Esta gran espada pertenece a la bailarina Májaira, quien una vez fue la concubina de un tirano.
Con su implacable danza con la espada se ganó el favor del rey, así como la atención del príncipe.
El noble rey del decadente reino era ventrudo, vanaglorioso y vivía entre manjares, vino y caza.
Como los demás reyes de esta época decadente, estaba ebrio de conquista, destrucción y de acumular riquezas.
Cuando todo quedaba inmerso en la oscuridad de la noche, la luz acuosa de la luna calmaba las inquietudes del reino, y todos dormían en paz.
El voluminoso tirano no pudo resistir el sopor y cayó en un profundo sueño entre las tenues voces de los Seelies, mientras sus ronquidos resonaban como truenos...
La encantadora concubina ya había visto los signos de destrucción, así que afiló su espada y se preparó para un último baile.
El joven príncipe ya había visto los signos de destrucción, así que fue a hacerle una visita nocturna a la desasosegada Májaira.
“Todo lo que proviene de la arena ardiente termina enterrado en ella. Incluso si en el desierto las noches son gélidas como el hielo, su destino ardiente nunca será olvidado.
Si esta es su decisión, entonces hágame un favor y permítame hacer una pequeña contribución a esa vieja nación arruinada hace tiempo.
Un pequeño gesto de venganza eliminará la carga de nuestros corazones. Aquel adicto a la caza será ajusticiado por el halcón que él mismo malcrió.
Mi madre, un genio, me enseñó la danza de acero séptuple. Si le ayudo a conseguir el trono, no tendré que adular a nadie, y eso me complace”.
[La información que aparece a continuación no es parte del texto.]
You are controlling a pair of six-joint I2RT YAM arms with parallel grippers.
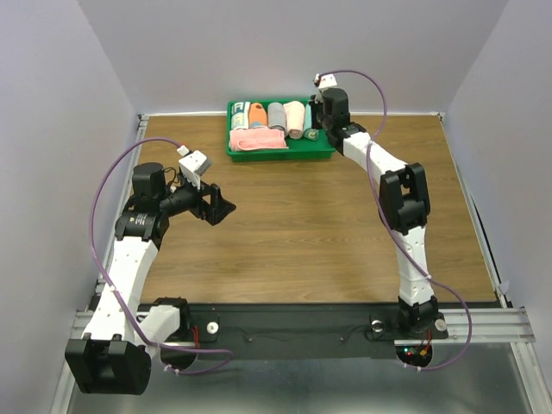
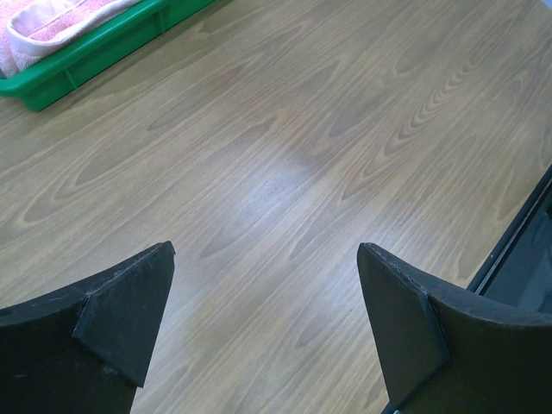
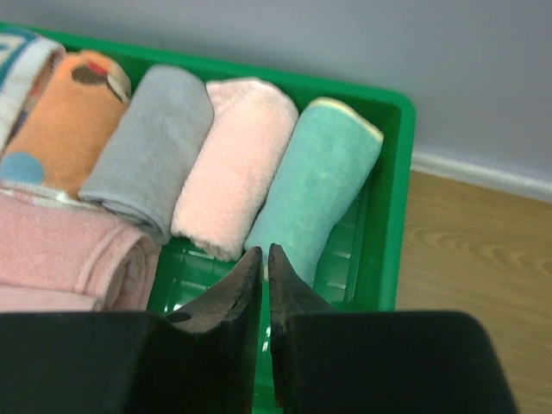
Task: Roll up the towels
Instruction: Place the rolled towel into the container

Y así, la conspiración contra el reino fue tomando forma entre sábanas. Las delicadas palabras de los amantes estaban a su vez afiladas como la hoja de una espada.
Fue así como el desairado tirano terminó regresando a la tierra de la arena ardiente, y la gran causa de conquista de reinos y harenes terminó desvaneciéndose.
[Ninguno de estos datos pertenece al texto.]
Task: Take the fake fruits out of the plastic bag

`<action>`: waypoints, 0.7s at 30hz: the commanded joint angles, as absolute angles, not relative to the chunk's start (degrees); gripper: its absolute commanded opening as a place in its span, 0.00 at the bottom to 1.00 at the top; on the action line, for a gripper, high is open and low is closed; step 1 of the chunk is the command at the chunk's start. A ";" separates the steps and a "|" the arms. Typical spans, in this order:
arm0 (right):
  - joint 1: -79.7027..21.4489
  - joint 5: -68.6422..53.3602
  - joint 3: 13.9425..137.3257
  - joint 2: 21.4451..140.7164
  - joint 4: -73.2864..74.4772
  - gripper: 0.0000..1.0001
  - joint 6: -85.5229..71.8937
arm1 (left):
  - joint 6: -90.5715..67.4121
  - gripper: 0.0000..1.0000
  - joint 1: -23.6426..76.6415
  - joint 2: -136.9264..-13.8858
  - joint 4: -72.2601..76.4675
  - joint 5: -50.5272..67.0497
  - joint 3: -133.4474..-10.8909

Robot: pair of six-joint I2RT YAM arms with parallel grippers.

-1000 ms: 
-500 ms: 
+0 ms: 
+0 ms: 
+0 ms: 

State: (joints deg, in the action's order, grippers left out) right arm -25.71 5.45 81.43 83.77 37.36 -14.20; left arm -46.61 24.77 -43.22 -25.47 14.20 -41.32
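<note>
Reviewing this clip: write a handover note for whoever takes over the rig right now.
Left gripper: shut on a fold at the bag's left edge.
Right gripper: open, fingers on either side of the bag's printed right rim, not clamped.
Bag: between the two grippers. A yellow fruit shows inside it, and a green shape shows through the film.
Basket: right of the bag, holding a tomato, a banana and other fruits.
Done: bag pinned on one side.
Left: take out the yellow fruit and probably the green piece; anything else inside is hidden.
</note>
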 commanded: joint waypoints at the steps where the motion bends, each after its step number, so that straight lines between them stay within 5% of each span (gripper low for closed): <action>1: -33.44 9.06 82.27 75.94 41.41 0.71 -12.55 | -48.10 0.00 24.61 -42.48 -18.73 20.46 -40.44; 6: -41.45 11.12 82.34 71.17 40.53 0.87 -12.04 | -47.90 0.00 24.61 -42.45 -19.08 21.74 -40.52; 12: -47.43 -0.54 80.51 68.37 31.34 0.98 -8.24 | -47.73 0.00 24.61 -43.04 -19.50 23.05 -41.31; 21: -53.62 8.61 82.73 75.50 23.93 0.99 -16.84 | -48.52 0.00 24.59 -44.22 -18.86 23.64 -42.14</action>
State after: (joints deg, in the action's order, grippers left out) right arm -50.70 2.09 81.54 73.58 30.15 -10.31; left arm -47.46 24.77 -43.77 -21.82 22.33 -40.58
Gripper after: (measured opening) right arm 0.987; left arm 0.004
El auge y caída de la nación no fue sino un efímero sueño embriagante durante el cual honrados y maleantes por igual fueron aplastados por un gran molino, como si de cáscaras de trigo se trataran.
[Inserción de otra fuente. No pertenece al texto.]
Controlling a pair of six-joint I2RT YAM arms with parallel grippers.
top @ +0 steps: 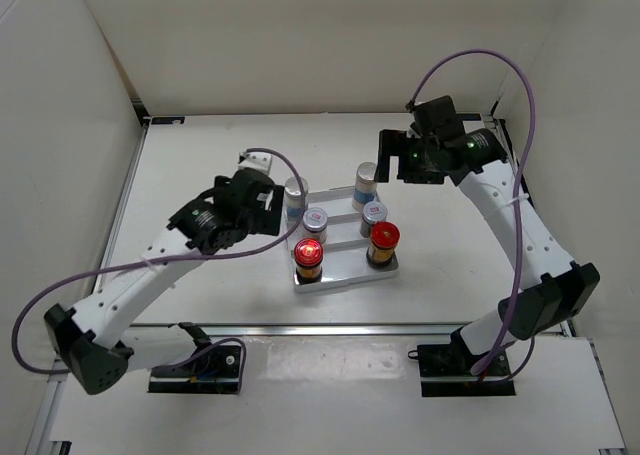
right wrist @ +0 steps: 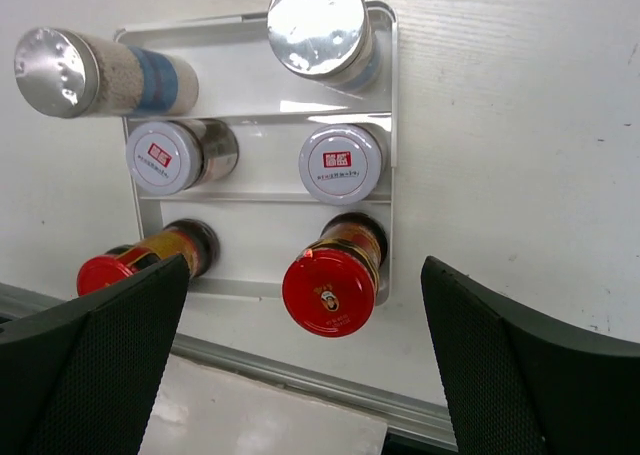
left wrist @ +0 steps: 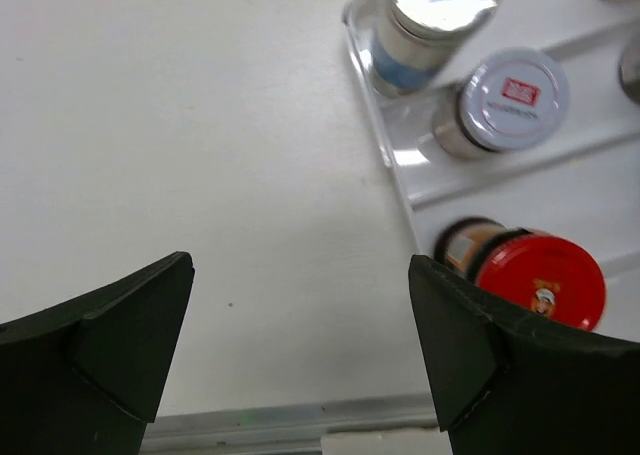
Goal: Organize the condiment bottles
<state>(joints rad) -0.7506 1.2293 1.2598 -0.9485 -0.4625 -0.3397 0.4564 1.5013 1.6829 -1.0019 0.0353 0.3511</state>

La concubina, virtuosa en la danza con la espada, no consiguió convertirse en reina, y el viejo sabio ministro que sobrevivió para contarlo perdió ambos ojos.
Los apátridas, que habían sido arrojados al mar de arena por el vórtice que lo consumió todo, se convirtieron en trotamundos o mercenarios, hasta que terminaron devorados por el bosque.